WORKING FROM HOME

From thousand-people gatherings to an audience of two

The Whiting School's director of Corporate and Foundation Relations adds second-grade math to his numbers game

Tim Richardson with daughters Olivia and Lillian and family dog Sadie, at home in Catonsville

Image caption: Tim Richardson with daughters Olivia and Lillian and family dog Sadie, at home in Catonsville

Credit: COURTESY OF TIM RICHARDSON

Tim Richardson would rather stand before a thousand people and make a sales pitch than do a math problem. Which makes him something of a rarity in the Hopkins universe.

While the director of Corporate and Foundation Relations at the Whiting School of Engineering hasn't done his song-and-dance in person since the pandemic hit, he has done his share of math problems. And happily reports to be proficient in second-grade arithmetic.

"Three days a week I'm juggling full-time work, being a schoolteacher, soccer coach, and chef to my daughters," says Richardson, father of 8-year-old Olivia and her sister, Lillian, 6, whose mom is a frontline health care worker. "Math isn't the same as it was when I was at [Archbishop] Curley" [High School] in Baltimore.

The family's dining room table in Catonsville serves as Richardson's shelter-in-place office, classroom for the girls, and spot to enjoy one of Dad's homemade tacos or an everybody-pitching-in pizza.

Gregarious and quick with a handshake (Tim's the guy who pops into your cubicle to ask "What's up?" when you're on deadline), Richardson has brought some of his own tricks to the teaching game. His kids, and their teachers, have embraced it.

"My younger daughter and I created Storytime with Lillian," he says. "I record a YouTube video of her reading something like one of the Elephant and Piggie books, and then I send it to her teacher for a grade."
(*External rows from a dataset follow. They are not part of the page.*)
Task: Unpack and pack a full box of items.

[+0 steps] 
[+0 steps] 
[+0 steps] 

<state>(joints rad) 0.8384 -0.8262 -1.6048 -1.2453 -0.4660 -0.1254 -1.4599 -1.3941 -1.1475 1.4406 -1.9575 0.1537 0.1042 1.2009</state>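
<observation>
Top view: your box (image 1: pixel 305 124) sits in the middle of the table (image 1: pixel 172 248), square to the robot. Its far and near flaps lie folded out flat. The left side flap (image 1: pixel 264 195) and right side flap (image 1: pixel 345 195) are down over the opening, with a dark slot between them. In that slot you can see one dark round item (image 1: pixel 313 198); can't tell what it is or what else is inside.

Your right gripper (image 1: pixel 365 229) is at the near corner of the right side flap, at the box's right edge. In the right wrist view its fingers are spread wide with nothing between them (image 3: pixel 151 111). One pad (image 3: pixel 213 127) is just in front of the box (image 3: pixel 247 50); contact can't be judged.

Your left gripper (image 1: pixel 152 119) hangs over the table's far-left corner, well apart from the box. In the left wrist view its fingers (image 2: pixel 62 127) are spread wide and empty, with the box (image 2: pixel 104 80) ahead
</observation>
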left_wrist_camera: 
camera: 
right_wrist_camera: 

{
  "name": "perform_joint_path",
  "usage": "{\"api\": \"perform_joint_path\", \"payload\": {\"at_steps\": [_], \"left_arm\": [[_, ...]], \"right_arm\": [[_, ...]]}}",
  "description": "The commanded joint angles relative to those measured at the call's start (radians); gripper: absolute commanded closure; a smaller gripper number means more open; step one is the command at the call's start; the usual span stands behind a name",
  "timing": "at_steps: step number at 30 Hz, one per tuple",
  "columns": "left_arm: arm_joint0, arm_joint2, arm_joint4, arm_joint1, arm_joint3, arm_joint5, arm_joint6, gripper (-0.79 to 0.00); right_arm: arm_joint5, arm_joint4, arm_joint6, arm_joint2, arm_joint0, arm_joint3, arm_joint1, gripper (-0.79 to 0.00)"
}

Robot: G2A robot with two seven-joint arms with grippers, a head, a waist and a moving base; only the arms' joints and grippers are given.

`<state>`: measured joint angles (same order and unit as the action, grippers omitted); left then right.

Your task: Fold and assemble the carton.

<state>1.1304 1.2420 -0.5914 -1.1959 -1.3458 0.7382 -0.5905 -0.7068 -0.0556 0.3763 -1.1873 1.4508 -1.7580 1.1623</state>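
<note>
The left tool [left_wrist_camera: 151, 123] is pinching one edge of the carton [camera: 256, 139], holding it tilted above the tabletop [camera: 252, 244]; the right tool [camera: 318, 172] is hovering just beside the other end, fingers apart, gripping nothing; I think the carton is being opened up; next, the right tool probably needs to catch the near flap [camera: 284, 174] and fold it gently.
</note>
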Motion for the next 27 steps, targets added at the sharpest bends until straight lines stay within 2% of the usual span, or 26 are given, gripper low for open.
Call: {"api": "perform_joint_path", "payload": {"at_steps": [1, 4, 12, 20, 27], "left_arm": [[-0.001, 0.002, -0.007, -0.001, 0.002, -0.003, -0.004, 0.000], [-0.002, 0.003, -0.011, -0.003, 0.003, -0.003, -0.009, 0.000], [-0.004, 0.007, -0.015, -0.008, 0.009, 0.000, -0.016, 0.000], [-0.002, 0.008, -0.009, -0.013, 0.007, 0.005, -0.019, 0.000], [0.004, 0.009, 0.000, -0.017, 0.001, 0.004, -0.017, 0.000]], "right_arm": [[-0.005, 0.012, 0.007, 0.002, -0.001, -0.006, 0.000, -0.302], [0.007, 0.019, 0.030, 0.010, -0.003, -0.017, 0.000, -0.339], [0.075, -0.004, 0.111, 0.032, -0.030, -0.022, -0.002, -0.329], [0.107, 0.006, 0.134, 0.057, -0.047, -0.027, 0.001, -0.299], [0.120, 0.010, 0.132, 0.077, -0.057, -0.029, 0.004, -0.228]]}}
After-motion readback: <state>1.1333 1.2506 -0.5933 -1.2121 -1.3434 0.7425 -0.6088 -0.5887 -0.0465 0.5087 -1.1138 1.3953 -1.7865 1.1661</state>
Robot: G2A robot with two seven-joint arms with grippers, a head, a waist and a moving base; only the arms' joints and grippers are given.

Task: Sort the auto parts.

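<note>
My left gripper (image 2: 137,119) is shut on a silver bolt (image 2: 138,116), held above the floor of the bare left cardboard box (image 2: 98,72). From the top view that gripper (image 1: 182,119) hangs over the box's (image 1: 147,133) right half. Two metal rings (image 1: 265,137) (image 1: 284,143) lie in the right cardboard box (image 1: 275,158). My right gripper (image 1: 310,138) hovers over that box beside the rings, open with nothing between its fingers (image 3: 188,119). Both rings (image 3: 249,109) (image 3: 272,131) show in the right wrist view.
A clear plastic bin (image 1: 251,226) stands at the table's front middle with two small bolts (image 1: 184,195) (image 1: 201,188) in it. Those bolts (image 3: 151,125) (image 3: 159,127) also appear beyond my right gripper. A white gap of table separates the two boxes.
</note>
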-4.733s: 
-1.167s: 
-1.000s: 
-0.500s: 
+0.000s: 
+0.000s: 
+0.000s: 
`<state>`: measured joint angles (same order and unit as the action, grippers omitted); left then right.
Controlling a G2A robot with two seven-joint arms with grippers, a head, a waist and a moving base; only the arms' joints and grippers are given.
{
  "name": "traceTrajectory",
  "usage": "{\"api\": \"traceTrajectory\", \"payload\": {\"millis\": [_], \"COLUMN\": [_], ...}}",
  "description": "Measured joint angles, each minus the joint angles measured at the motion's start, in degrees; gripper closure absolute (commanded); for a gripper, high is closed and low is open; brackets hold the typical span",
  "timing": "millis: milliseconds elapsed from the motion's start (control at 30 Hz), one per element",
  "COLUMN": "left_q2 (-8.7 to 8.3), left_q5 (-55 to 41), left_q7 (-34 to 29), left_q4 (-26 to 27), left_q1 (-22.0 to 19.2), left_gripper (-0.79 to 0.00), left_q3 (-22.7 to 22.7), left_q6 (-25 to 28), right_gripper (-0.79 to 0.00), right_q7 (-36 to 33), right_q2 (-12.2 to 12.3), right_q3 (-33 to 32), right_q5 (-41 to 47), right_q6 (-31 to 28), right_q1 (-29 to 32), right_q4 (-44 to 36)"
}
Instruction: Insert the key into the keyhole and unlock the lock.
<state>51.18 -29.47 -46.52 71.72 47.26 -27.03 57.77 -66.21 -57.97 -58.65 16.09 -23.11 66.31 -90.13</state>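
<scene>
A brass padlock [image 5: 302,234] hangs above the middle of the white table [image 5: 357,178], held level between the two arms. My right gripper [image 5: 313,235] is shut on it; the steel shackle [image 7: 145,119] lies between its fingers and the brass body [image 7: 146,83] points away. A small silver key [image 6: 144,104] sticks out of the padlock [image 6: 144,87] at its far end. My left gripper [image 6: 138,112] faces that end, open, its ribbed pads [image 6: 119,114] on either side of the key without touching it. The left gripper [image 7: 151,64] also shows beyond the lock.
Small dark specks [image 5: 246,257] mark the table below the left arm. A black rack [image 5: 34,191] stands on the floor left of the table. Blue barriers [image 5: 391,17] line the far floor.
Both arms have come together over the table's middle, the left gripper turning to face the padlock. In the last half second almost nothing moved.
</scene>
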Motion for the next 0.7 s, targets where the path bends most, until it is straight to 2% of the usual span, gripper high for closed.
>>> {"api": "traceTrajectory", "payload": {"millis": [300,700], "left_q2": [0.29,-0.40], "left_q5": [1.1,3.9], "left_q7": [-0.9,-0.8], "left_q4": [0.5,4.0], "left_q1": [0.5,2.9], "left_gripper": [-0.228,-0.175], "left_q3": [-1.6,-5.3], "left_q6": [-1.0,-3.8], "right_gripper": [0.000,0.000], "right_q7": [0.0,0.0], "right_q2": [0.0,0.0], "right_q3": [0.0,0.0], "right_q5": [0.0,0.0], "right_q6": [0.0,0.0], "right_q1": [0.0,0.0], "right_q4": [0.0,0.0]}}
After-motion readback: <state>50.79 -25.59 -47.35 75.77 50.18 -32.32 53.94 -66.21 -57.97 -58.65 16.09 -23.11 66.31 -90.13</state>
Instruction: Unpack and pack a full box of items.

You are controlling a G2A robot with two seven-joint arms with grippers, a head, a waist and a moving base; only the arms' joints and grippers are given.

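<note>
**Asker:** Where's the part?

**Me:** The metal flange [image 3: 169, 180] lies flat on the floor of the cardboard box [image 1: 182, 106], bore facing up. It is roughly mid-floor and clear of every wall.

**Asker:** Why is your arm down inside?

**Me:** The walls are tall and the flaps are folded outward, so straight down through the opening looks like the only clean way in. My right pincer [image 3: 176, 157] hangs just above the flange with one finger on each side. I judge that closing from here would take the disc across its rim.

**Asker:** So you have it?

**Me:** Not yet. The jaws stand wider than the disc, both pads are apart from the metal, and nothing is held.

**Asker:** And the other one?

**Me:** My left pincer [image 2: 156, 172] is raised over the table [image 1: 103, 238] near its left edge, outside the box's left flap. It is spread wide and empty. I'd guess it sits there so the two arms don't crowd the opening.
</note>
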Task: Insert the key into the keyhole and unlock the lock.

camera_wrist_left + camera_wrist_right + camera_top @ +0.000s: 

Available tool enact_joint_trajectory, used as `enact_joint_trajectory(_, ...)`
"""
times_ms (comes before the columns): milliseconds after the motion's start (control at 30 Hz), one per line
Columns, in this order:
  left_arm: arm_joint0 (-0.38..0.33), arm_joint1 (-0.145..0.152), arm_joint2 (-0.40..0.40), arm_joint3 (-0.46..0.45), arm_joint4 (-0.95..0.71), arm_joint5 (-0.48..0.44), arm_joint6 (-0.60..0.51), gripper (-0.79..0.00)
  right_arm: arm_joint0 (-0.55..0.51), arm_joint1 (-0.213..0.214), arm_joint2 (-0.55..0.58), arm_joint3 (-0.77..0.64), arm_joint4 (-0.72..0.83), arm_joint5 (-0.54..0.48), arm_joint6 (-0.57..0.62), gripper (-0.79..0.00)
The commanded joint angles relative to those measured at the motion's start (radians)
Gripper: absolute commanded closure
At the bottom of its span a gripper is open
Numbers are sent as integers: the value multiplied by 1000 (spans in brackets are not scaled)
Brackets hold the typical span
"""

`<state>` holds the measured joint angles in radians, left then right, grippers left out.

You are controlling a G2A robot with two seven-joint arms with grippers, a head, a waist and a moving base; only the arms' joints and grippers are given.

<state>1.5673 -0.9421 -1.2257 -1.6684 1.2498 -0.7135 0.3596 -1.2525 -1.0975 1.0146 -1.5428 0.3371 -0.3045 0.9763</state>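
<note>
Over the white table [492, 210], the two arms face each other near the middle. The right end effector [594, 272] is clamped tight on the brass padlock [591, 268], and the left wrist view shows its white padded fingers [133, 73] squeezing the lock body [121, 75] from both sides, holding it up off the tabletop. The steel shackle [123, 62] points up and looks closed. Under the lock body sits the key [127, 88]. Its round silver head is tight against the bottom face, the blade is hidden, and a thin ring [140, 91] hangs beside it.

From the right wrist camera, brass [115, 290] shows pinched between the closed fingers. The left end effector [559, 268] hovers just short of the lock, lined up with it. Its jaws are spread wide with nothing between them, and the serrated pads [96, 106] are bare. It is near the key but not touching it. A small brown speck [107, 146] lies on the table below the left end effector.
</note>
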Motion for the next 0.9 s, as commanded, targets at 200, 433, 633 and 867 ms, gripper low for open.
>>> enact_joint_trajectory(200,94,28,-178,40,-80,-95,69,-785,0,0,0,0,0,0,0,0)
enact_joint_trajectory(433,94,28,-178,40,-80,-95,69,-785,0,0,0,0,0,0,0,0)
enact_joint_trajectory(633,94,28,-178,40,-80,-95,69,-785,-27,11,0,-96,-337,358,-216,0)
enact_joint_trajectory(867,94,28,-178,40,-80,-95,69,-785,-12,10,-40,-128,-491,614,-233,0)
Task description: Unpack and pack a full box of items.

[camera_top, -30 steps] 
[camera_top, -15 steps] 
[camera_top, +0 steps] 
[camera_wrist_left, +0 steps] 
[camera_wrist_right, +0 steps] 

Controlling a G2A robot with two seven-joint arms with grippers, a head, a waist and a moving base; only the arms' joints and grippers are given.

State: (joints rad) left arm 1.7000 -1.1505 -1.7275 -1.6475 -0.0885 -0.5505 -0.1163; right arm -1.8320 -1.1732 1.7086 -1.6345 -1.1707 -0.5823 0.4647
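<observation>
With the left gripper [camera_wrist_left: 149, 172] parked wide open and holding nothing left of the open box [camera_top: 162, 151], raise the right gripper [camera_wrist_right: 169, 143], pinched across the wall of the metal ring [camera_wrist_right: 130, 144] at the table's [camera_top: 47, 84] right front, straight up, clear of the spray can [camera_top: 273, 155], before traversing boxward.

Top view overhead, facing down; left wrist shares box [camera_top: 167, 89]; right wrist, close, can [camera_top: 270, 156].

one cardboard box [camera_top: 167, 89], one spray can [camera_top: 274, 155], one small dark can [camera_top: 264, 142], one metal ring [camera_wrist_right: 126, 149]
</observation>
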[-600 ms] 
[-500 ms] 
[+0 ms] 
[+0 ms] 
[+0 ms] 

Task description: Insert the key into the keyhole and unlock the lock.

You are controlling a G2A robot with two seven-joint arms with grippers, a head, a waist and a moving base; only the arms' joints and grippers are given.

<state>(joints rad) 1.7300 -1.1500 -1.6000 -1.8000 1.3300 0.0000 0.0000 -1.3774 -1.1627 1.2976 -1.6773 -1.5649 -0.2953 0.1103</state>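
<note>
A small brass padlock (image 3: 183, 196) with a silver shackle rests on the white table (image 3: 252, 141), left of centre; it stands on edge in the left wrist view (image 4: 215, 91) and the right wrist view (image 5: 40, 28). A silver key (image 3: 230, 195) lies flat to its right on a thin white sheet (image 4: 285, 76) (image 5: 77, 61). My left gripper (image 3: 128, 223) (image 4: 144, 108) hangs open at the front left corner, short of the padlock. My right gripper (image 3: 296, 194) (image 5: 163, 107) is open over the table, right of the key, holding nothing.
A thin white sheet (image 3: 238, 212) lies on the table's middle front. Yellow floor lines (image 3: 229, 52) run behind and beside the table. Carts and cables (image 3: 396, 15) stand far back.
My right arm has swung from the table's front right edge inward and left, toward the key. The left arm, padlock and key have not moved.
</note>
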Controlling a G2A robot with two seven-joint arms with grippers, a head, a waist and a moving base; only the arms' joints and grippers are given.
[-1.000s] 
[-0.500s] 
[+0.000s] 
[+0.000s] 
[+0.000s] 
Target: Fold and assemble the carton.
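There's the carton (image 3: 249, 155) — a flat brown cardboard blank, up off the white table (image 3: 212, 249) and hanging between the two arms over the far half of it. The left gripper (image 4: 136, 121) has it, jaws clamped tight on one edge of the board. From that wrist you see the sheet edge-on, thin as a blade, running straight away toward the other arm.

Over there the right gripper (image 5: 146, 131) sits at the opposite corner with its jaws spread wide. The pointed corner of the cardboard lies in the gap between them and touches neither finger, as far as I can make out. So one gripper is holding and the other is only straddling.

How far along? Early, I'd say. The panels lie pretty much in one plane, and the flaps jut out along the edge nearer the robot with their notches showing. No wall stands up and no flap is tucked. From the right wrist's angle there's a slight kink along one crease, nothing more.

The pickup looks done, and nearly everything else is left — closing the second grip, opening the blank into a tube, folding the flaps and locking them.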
The schtick (and the best entertainment always has one) occurs when Lillian struggles with a word and turns to her father for help. Holding an illustrated page featuring Gerald (the pachyderm) and Piggie (the pig) to the camera (and Dad), the kindergartner waits for guidance, mouths the word for confirmation, and then, having secured a new vocabulary word, continues reading the story aloud.

"Her teacher liked it so much she showed the video to her own children," Richardson says.

Work challenges have not been solved so easily. Just days before Johns Hopkins shut down all its campuses in mid-March, Richardson and colleagues were about to launch this year's Development and Alumni Relations Talent Conference. Richardson had been selected as one of three organizers for an event that would entail more than 70 workshops and lectures being held from Baltimore to Washington.

"We worked on that for six months—it became a full-time job in itself," Richardson says. About a dozen of the "top sessions have been rolled out" remotely. And while they're better than nothing, he says, the over-the-top extrovert finds "interacting with people by tech disappointing."

This year the DAR awards were "handed out" virtually by Fritz Schroeder, vice president for development and alumni relations, on June 22. "Fritz did a PowerPoint and paused on each person's photo and bio when they were named," he says. Before the pandemic, Richardson's team had worried about rain, and he recalled the year that a massive snowstorm snarled the event. Instead, he says, "the virus crushed the whole thing right out of the gate." Who knew?

With his daughters, and accompanied by dog Sadie, Richardson gets to experience actual interaction. "We ride bikes and play soccer a lot," he says, "and take walks down to the swinging bridge" at Patapsco Valley State Park. "On the days they're with me, I get up early to work and stay up late to work."